▶ **ACTION ITEM**
The required result is every line of the records that includes "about".

▶ **RAW DATA**
*****

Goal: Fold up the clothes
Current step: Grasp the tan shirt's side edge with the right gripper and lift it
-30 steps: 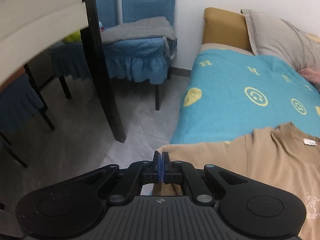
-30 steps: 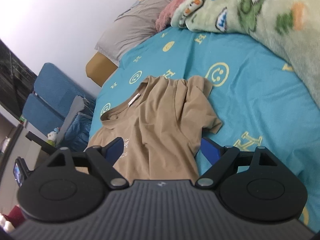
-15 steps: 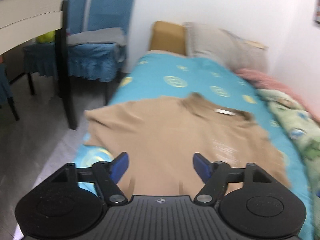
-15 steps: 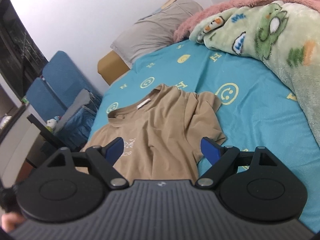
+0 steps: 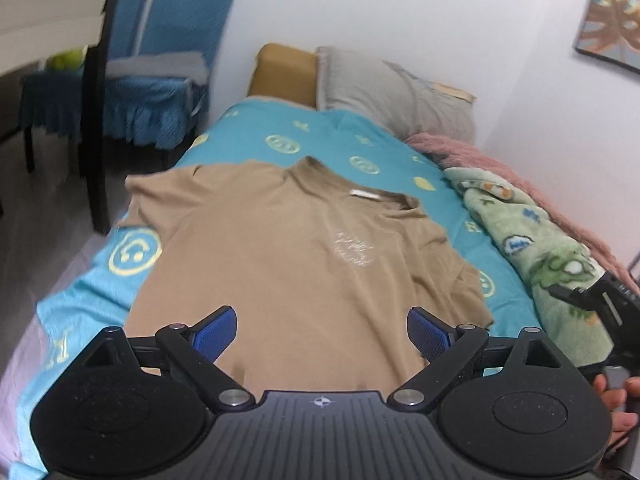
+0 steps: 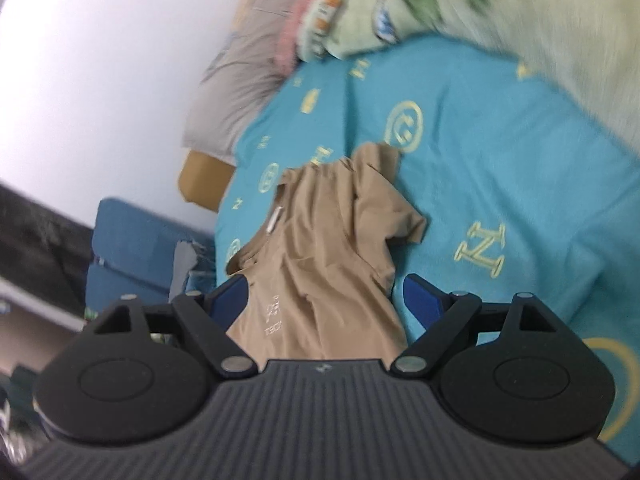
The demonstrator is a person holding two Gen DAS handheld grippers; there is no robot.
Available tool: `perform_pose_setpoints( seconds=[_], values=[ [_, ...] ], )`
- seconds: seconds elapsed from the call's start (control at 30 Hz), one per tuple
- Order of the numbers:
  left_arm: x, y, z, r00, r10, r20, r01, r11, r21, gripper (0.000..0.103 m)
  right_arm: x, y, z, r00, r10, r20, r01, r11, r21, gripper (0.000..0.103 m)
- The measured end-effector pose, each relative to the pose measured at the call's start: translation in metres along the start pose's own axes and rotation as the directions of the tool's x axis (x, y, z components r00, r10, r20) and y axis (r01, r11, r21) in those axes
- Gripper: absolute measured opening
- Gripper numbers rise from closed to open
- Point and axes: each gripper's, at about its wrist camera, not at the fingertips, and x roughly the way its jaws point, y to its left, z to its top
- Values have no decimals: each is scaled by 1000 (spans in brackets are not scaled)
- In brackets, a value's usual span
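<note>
On the left side of the left wrist view, a chair with a blue quilted cover (image 5: 160, 80) stands on the floor beside the bed, well apart from the work. The turquoise bed sheet with yellow smiley faces (image 5: 132, 248) serves as the flat surface for folding. On it, near the bed edge, lies the tan short-sleeved T-shirt with a small pale print on the chest (image 5: 280, 248), front side up, with the collar toward the grey pillow (image 5: 392, 92). I judge that it was spread flat like this so that the sleeves and sides can be folded inward; no fold is made yet.

The left gripper (image 5: 322, 330) hovers above the lower part of the shirt. Its jaws have just been opening and now stand wide, with nothing pressed between the blue pads (image 5: 214, 330); the cloth only lies below them. The right sleeve is crumpled, so it probably needs smoothing first.

Further to the right, a green plush blanket with cartoon figures (image 5: 552, 264) is pushed against the wall, probably to keep the folding area free. At the right edge, the right gripper (image 6: 324, 300) is also spread wide and holds nothing; in its own blurred view it points at the crumpled sleeve.

No container is visible, so nothing is stored in one.
</note>
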Motion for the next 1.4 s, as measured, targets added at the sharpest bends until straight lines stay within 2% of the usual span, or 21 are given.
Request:
perform_pose_setpoints(
  seconds=[0.1,0.17,0.23,0.47,0.5,0.57,0.6,0.63,0.7,0.8,0.9,1.0,1.1,1.17,1.23,1.27,1.33,1.4],
  values=[
    [15,13,-1,999,35,-22,-36,999,-24,94,36,-17,-2,999,-17,-33,20,996,91,80],
    [24,20,-1,998,43,-36,-44,998,-41,94,58,-30,-5,999,-31,-35,36,987,154,79],
    [35,24,-2,998,35,-48,-38,997,-65,94,74,-34,-4,1000,-26,6,25,988,152,74],
    [67,27,-3,997,-14,-73,6,994,-105,94,113,-35,6,989,8,145,-27,992,124,73],
    [71,27,-4,997,-17,-71,10,995,-101,94,116,-35,7,987,11,158,-29,993,115,68],
    [77,28,-5,997,-15,-78,8,996,-94,94,123,-36,9,986,2,168,-19,994,103,51],
    [80,29,-6,997,-13,-82,6,996,-90,94,126,-37,12,986,-10,165,-7,995,101,31],
    [84,29,-6,996,-13,-88,5,995,-95,94,127,-38,12,986,-27,165,10,994,107,16],
    [90,31,-7,995,-13,-101,2,994,-112,94,121,-40,15,977,-47,210,28,995,93,11],
    [94,34,-8,994,-17,-108,3,991,-134,94,99,-34,21,944,-75,321,65,997,43,10],
    [93,33,-8,994,-18,-104,5,992,-127,94,76,-45,31,915,-86,395,46,993,109,10],
    [93,33,-9,994,-21,-109,7,992,-127,94,67,-61,38,910,-57,410,-7,988,154,12],
    [93,32,-10,994,-20,-110,7,993,-120,94,74,-76,39,939,-26,343,-53,974,220,15],
    [94,32,-11,993,-18,-114,5,993,-118,94,80,-79,39,954,-5,298,-65,973,222,30],
    [94,32,-11,993,-18,-115,4,993,-121,94,84,-76,38,958,12,285,-71,978,197,84],
    [94,32,-11,993,-19,-115,5,992,-122,94,85,-74,37,958,24,287,-81,979,186,89],
    [94,32,-11,993,-20,-114,5,992,-125,94,93,-71,36,960,69,271,-112,983,146,89],
    [94,32,-11,993,-20,-115,5,992,-126,94,104,-68,41,971,60,232,-86,991,105,89]
  ],
)
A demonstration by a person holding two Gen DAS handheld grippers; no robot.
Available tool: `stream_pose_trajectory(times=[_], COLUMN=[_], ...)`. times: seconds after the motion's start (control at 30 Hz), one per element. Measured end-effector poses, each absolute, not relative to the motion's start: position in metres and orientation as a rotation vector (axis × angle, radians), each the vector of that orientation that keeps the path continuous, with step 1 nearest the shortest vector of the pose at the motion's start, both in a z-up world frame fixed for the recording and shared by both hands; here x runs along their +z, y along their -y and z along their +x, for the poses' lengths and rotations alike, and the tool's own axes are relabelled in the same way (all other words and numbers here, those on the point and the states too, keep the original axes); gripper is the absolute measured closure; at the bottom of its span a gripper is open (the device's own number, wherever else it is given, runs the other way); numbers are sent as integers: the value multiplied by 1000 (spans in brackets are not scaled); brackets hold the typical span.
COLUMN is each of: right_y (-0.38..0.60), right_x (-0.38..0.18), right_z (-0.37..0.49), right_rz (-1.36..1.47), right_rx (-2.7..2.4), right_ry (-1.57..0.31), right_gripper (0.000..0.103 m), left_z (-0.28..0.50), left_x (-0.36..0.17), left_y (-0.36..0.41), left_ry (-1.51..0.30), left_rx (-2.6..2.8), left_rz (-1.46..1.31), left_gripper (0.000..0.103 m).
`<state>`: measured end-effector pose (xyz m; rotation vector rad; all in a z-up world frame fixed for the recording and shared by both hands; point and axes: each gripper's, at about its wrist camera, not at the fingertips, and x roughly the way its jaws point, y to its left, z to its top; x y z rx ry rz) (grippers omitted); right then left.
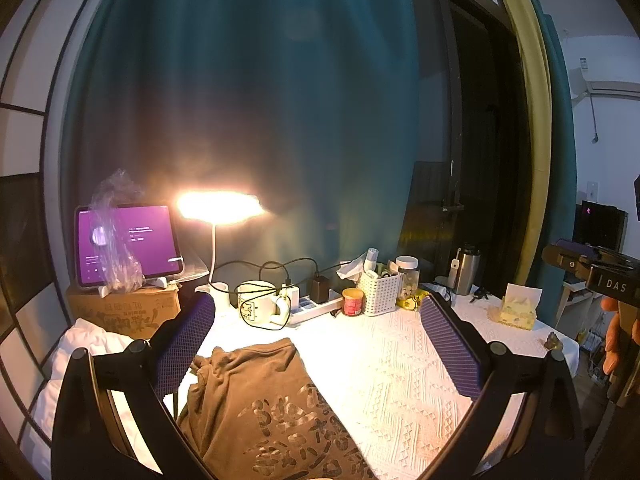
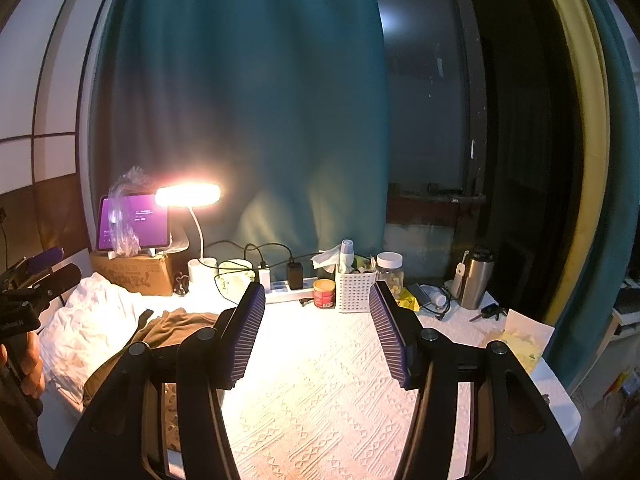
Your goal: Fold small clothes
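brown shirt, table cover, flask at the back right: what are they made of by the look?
Brown shirt: soft knit, likely cotton jersey; matte, limp folds, with a slightly shiny printed design. Table cover: white woven or knitted textile, with raised geometric patterns; could be cotton, cannot confirm. Flask: brushed metal, probably stainless steel, with a satin sheen and a dark cap. Both grippers are open and hold nothing.
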<state>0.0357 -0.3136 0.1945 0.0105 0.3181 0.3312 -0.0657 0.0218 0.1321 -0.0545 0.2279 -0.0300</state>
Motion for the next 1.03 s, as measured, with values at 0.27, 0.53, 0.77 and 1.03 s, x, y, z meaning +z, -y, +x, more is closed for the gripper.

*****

▶ **YOUR SOLUTION**
- Point and axes: each gripper's, at about its wrist camera, not at the fingertips, and x roughly the way its jaws point, y to its left, z to its top
`<state>`: measured end-effector pose (xyz m; rotation vector rad; all in a z-up world frame fixed for the recording and shared by both hands; point and axes: each gripper's, at about its wrist camera, not at the fingertips, and x roughly the way its jaws point, y to its left, z to its top; x y z rx ry rz) (grippers omitted); right then left.

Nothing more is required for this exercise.